The other thing is that I've been working on leftover scraps of Arches watercolor paper, which is wonderful for water media, but a bit rough for pencil, making it hard to get very fine detail. I'd like to try out a smoother paper and see what happens. I don't dislike the roughness, but I think I could get more out of a picture on a smoother surface. I have two other pencil pieces, but they were purely experimental and frankly kind of suck, so I'm not going to show them.

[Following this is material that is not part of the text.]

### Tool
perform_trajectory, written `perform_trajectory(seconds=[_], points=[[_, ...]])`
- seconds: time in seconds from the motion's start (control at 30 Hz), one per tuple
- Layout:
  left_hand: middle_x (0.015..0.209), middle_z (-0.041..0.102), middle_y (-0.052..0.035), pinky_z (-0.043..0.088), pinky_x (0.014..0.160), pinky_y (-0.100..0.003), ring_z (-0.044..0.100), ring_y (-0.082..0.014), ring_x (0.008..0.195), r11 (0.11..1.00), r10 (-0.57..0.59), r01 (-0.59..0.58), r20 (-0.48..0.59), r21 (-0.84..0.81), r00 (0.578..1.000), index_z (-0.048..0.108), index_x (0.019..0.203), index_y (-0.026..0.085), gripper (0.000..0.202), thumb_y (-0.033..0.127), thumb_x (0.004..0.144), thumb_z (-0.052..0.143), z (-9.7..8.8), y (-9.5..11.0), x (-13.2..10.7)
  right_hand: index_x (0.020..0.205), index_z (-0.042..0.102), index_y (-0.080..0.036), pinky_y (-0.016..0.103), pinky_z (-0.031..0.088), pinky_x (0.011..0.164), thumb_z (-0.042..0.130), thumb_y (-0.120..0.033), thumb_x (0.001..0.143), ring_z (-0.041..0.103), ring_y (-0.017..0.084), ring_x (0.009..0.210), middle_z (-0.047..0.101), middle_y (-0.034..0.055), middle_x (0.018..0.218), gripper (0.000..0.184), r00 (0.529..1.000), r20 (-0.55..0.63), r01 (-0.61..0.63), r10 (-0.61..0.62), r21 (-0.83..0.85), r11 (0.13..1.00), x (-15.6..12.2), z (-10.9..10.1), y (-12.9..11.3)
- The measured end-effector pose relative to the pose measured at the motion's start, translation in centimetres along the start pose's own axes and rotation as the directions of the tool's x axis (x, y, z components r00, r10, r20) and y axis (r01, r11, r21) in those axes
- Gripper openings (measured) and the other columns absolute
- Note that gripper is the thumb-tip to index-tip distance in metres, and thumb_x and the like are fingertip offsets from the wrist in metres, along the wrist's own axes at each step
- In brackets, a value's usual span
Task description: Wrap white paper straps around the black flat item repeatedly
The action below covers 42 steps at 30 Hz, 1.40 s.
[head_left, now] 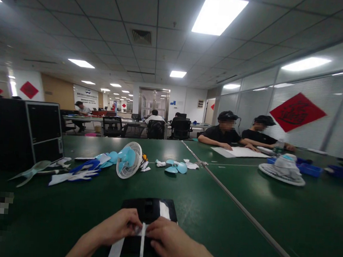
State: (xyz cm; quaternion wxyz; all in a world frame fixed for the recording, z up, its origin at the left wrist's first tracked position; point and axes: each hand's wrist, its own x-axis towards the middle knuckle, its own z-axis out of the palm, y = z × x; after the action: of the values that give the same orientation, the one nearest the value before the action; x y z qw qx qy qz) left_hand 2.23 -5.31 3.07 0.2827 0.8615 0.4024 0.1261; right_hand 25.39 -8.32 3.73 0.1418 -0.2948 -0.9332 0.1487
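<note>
A flat black object [146, 206] with a small raised block lies on the green table in front of me, with a white patch [164, 210] on its right part. A narrow white strip [142, 247] runs from its middle toward me, and a wider ribbed white strip [115, 254] lies to its left. My left hand [122, 225] is closed, thumb and fingertips pinching white material at the narrow strip's far end. From the other side my right hand [170, 239] is closed on the same spot, its fingertips partly hiding it.
Beyond my hands are a small fan with a white guard [130, 161], loose blue fan blades [176, 167] and gloves [79, 173]. A black computer case [19, 132] stands left. Across the table joint [237, 201] lies a round white guard [282, 176]; two people sit behind.
</note>
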Motion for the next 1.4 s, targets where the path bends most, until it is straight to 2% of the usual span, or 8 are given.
perform_trajectory(seconds=[0.23, 0.4, 0.6, 0.73, 0.93, 1.23, 1.33, 1.4], points=[[0.096, 0.059, 0.0006, 0.041, 0.073, -0.021, 0.054, -0.0126, 0.083, 0.999, -0.042, 0.041, -0.031, -0.005, 0.999, 0.066, 0.094, 0.023, 0.022, 0.022, 0.077, 0.052, 0.5, -0.2, 0.4, 0.117, 0.063, -0.023, 0.032, 0.037, 0.097, 0.051, -0.023, 0.088, 0.051, 0.021, 0.109, 0.062, 0.0061, 0.118, 0.032, 1.0, -0.001, -0.013, 0.013, -0.021, 1.0, 0.2, 0.4, 0.0], [0.093, 0.061, 0.0003, 0.041, 0.069, -0.021, 0.056, -0.0129, 0.08, 0.994, -0.106, 0.107, -0.02, 0.033, 0.994, 0.065, 0.092, 0.022, 0.023, 0.019, 0.073, 0.051, 0.1, -0.3, 0.1, 0.105, 0.069, -0.022, 0.025, 0.041, 0.089, 0.05, -0.017, 0.087, 0.056, 0.017, 0.1, 0.064, 0.004, 0.111, 0.027, 0.997, -0.012, -0.075, 0.075, 0.035, 0.997, 0.2, 0.4, 1.7], [0.092, 0.063, -0.0001, 0.042, 0.069, -0.023, 0.057, -0.0151, 0.082, 0.979, -0.198, 0.197, 0.009, 0.049, 0.98, 0.066, 0.086, 0.02, 0.019, 0.02, 0.073, 0.053, -1.0, 0.2, -0.7, 0.091, 0.073, -0.02, 0.02, 0.043, 0.077, 0.057, -0.01, 0.077, 0.059, 0.013, 0.084, 0.066, 0.0018, 0.095, 0.023, 0.986, -0.026, -0.161, 0.164, 0.078, 0.984, -0.1, 0.2, 4.6], [0.094, 0.063, -0.0005, 0.043, 0.07, -0.023, 0.058, -0.0156, 0.084, 0.97, -0.238, 0.236, 0.029, 0.055, 0.971, 0.066, 0.086, 0.02, 0.018, 0.021, 0.072, 0.054, -1.6, -0.1, -1.1, 0.083, 0.072, -0.019, 0.019, 0.042, 0.069, 0.062, -0.012, 0.072, 0.059, 0.012, 0.077, 0.067, 0.0, 0.084, 0.016, 0.96, 0.016, -0.279, 0.278, 0.099, 0.955, -0.4, -0.6, 5.6], [0.094, 0.063, -0.0004, 0.043, 0.069, -0.023, 0.058, -0.0161, 0.083, 0.97, -0.236, 0.232, 0.046, 0.073, 0.971, 0.066, 0.087, 0.02, 0.02, 0.019, 0.071, 0.053, -1.9, -1.0, -1.3, 0.084, 0.071, -0.018, 0.019, 0.04, 0.06, 0.064, -0.015, 0.071, 0.059, 0.012, 0.07, 0.068, -0.0013, 0.079, 0.016, 0.913, 0.133, -0.403, 0.385, 0.157, 0.901, -1.2, -2.2, 6.2], [0.098, 0.062, -0.0016, 0.043, 0.071, -0.027, 0.057, -0.0187, 0.088, 0.957, -0.288, 0.284, 0.066, 0.058, 0.955, 0.065, 0.088, 0.021, 0.019, 0.022, 0.072, 0.055, -2.5, -0.2, -1.9, 0.087, 0.072, -0.019, 0.02, 0.04, 0.058, 0.065, -0.018, 0.07, 0.06, 0.013, 0.072, 0.07, -0.0009, 0.081, 0.018, 0.898, 0.166, -0.435, 0.409, 0.181, 0.882, -1.7, -3.0, 6.4], [0.096, 0.063, -0.0008, 0.043, 0.07, -0.026, 0.057, -0.0183, 0.087, 0.963, -0.267, 0.263, 0.066, 0.059, 0.962, 0.065, 0.087, 0.021, 0.018, 0.028, 0.072, 0.057, -2.6, -0.8, -1.7, 0.086, 0.072, -0.018, 0.02, 0.04, 0.058, 0.064, -0.019, 0.071, 0.06, 0.013, 0.071, 0.07, -0.0005, 0.081, 0.017, 0.902, 0.161, -0.425, 0.4, 0.174, 0.889, -1.7, -3.1, 6.2], [0.092, 0.064, -0.0009, 0.042, 0.07, -0.025, 0.058, -0.018, 0.085, 0.96, -0.276, 0.275, 0.02, 0.056, 0.961, 0.065, 0.085, 0.02, 0.02, 0.034, 0.075, 0.055, -2.7, -1.9, -1.4, 0.084, 0.072, -0.017, 0.02, 0.039, 0.057, 0.063, -0.02, 0.072, 0.059, 0.013, 0.068, 0.069, -0.0008, 0.078, 0.015, 0.913, 0.14, -0.403, 0.383, 0.16, 0.901, -1.6, -3.2, 6.0]])
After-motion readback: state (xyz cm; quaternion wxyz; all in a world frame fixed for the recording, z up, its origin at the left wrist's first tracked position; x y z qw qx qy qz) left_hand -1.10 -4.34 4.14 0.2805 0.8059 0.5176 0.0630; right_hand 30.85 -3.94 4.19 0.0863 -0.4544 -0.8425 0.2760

So yeah, I decided that for this piece I'd use my fallback subject of Boyfriend/Beast Boy and all his teeth. Yes, the size of his mouth and teeth are exaggerated for effect. But it's more about capturing the murderous rage personality. I've also been really into eyeballs lately, and capturing the correct shine. I've yet to hone the wet-shine look with pencils, as I'm used to just glopping on some white pigment.

Isn't he cute?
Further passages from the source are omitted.